Exercise brief: Go through the material and pull out every line with the string "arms" in it.

Data section:

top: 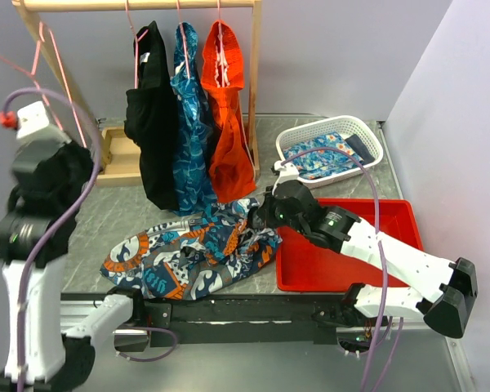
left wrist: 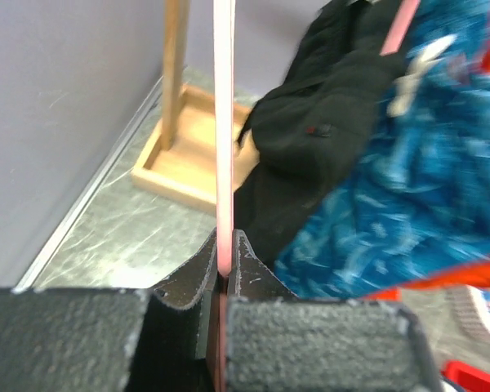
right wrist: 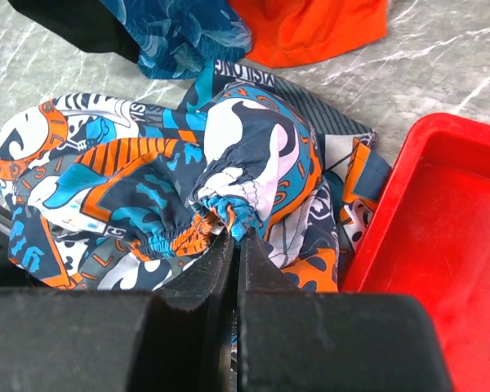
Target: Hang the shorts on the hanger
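1. right wrist view: right gripper (right wrist: 235, 238) is closed tight on the gathered edge of the shorts (right wrist: 147, 180), centre frame, beside the red tray (right wrist: 441, 212).
2. left gripper (left wrist: 226, 265) clamps the pink hanger (left wrist: 224, 122) wire.
3. lift slowly, with the edge bunched.

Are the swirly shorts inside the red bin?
No, the swirly navy, white and orange shorts lie on the grey table beside the red plastic bin.
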`<state>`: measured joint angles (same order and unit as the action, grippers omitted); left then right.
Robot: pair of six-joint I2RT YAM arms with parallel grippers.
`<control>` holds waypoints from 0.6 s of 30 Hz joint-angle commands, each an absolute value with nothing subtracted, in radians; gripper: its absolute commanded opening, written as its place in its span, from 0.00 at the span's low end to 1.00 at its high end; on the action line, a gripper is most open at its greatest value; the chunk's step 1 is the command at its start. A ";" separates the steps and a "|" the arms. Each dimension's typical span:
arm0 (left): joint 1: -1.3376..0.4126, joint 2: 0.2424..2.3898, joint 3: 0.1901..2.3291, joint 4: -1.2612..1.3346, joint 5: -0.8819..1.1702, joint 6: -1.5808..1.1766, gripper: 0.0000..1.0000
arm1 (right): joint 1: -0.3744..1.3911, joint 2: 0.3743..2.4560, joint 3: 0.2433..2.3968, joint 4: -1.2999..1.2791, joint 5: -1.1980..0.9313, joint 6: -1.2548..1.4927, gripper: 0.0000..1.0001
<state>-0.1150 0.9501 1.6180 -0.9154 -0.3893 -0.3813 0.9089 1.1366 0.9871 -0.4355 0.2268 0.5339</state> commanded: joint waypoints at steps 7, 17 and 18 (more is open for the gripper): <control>-0.222 0.753 1.595 -0.786 0.143 -0.374 0.01 | 0.907 1.109 0.980 -0.434 0.304 0.538 0.00; -0.681 0.655 1.442 -0.853 0.138 -0.327 0.01 | 0.907 1.048 0.939 -0.463 0.437 0.540 0.00; -0.701 0.650 1.433 -0.860 0.140 -0.328 0.01 | 0.907 1.037 0.937 -0.477 0.468 0.541 0.00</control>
<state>-0.6159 0.6888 1.4574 -0.8570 0.1081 -0.3550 0.9092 1.0882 0.9405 -0.4614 0.3504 0.5339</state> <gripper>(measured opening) 0.048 0.026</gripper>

Expected output:
Robot: pair of six-joint I2RT YAM arms with parallel grippers.
`<control>` holds waypoints from 0.6 s of 30 Hz joint-angle commands, each an absolute value with nothing subtracted, in radians; gripper: its absolute commanded opening, written as its place in its span, from 0.00 at the span's low end to 1.00 at its high end; on the action line, a gripper is most open at its greatest value; the chunk's step 1 is the command at its start. A ";" separates the steps and a "|" the arms. Each dimension's typical span:

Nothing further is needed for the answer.